Antifungals are tricky but potentially effective antibiotics. It’s all about the underlying physiology of the patient, in the end. Most of used to taking care of sick folks have seen assorted cases of candidiasis and candidemia come through it just fine. Let’s hope your mom is one of them.
Thank you very much. That makes things clearer. The latest is that the docs think the antifungals are working but she’s still very sick, so nothing is certain.
She has some serious underlying conditions (like Stage 4 breast cancer; the pleural effusion caused by the cancer is what put her into the hospital in the first place). Her lungs are a mess at the moment. I guess it’s just a matter of waiting now. Thanks for your reply.
Coming back to say, I am praying for your mother, I wrote sister, but meant mother. I am glad you did get some more answers, but also wanted to let you know people were still praying for her to pull through this.
Having just spent a month running an ICU, I’d concur that it’s bad news. Putting it on top of a Klebs pneumonia (Klebs is a bug that I am very, very afraid of) is not good news. With a malignant pleural effusion, I would state that the situation sounds pretty grim unfortunately.
Fungemia (fungus in the blood, which includes candidemia) is what we start to suspect in very sick people with poor immune systems when they don’t improve on normal antibiotics, or if they grow fungus in their blood cultures. You mentioned your mother has cancer. Is she currently undergoing chemotherapy and in a chemo-induced immunosuppressed state?

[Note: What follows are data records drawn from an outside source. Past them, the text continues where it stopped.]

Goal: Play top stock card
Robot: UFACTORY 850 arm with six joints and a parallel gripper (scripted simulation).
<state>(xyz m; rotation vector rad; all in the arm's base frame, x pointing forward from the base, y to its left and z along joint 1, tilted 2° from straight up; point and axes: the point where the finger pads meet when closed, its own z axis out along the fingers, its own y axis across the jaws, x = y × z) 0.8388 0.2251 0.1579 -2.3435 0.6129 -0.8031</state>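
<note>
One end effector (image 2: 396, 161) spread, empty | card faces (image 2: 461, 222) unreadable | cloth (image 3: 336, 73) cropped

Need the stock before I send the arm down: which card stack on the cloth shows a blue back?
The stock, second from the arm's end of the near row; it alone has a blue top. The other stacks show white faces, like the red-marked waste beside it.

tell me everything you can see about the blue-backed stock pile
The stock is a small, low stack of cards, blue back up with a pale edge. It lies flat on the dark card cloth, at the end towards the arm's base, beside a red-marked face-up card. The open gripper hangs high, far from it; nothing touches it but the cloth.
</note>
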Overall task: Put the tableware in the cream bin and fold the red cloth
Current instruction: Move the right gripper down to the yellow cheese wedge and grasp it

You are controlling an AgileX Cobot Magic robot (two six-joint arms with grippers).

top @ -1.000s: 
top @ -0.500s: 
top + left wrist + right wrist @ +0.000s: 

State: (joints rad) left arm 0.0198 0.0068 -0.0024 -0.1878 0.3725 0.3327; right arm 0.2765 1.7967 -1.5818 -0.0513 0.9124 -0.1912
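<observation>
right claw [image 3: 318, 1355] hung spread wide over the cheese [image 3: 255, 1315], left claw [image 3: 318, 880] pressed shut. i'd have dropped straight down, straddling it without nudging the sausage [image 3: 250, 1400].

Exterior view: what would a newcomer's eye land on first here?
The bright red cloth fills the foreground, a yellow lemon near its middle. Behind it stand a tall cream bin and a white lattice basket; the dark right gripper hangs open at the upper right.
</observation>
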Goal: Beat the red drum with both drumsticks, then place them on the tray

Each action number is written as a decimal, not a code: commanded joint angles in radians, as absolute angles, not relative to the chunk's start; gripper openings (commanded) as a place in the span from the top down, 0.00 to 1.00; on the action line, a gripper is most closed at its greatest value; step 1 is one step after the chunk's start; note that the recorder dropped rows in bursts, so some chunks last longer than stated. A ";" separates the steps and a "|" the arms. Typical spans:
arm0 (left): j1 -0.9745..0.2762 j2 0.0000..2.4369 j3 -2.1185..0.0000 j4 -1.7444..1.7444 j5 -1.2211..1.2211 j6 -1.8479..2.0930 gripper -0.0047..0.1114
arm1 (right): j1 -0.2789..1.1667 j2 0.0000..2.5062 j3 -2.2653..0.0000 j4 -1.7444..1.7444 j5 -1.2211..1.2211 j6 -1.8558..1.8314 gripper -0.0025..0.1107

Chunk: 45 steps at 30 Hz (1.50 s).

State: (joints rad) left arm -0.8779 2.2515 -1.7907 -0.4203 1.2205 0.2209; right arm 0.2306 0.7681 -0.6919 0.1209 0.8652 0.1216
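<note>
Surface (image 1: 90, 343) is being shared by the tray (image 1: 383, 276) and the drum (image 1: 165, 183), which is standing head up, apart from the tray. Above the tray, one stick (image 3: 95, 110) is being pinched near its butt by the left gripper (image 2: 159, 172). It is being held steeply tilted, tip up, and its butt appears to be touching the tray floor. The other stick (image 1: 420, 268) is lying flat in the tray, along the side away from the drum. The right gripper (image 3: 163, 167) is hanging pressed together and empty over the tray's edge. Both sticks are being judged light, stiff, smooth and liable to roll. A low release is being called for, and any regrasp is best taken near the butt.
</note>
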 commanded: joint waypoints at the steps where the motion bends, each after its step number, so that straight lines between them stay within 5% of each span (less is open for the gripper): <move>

As others have mentioned, the first step is getting rid of the source, which is usually an indwelling intravenous catheter. The second step is adding on antifungals. For Candida, one can start with IV fluconazole unless the patient is very ill. This is because fluconazole doesn’t cover some species of Candida, and while awaiting speciation it may be necessary to cover C. glabrata empirically. In this case, empiric amphotericin or caspofungin may be called for.